À l'instar des artistes signataires de la lettre ouverte du 15 mars, acte fondateur d'UNiSSON, de nombreuses personnalités du monde politique et culturel ont rejoint notre cause : nous comptons parmi nos membres d'honneur Roselyne Bachelot, Arlette Chabot, Patrick Poivre d'Arvor, Maryvonne de Saint-Pulgent, Andréa Ferréol ainsi que Jack Lang qui a adressé au ministre de la Culture une lettre portant à son attention les disparités de traitement entre les salariés du monde du spectacle et les autres salariés.
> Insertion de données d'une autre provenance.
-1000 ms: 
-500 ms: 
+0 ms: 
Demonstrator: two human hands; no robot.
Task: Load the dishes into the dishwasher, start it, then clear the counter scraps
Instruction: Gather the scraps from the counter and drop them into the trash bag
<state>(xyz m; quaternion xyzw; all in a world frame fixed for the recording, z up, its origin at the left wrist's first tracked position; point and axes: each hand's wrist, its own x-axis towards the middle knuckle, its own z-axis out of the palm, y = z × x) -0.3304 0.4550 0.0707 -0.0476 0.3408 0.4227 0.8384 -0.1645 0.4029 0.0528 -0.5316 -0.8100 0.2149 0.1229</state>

Nous souhaitons assurer le respect de nos droits, en veillant à ne pas mettre en danger les institutions culturelles qui nous emploient. Or, si le droit nous garantit le minimum du chômage partiel (70% de la rémunération brute), son versement peut s'avérer problématique pour beaucoup de structures, indépendamment de leur taille ou statut juridique (Régie publique, EPIC ou association de droit privé). De plus, en raison du mode de rémunération spécifique par cachet, les employeurs se heurtent, dans certains cas, à un reste à charge important, ce qui entraîne une réticence à recourir au chômage partiel. Pour qu’ils ne portent pas seuls cette charge, nous proposons que le calcul du plafond de l'allocation soit ajusté au système de rémunération par cachet, qui diffère du calcul horaire ou mensuel, afin que l'État diminue leur reste à charge (proposition à laquelle nous invitons vivement les agents et nos employeurs à s’associer).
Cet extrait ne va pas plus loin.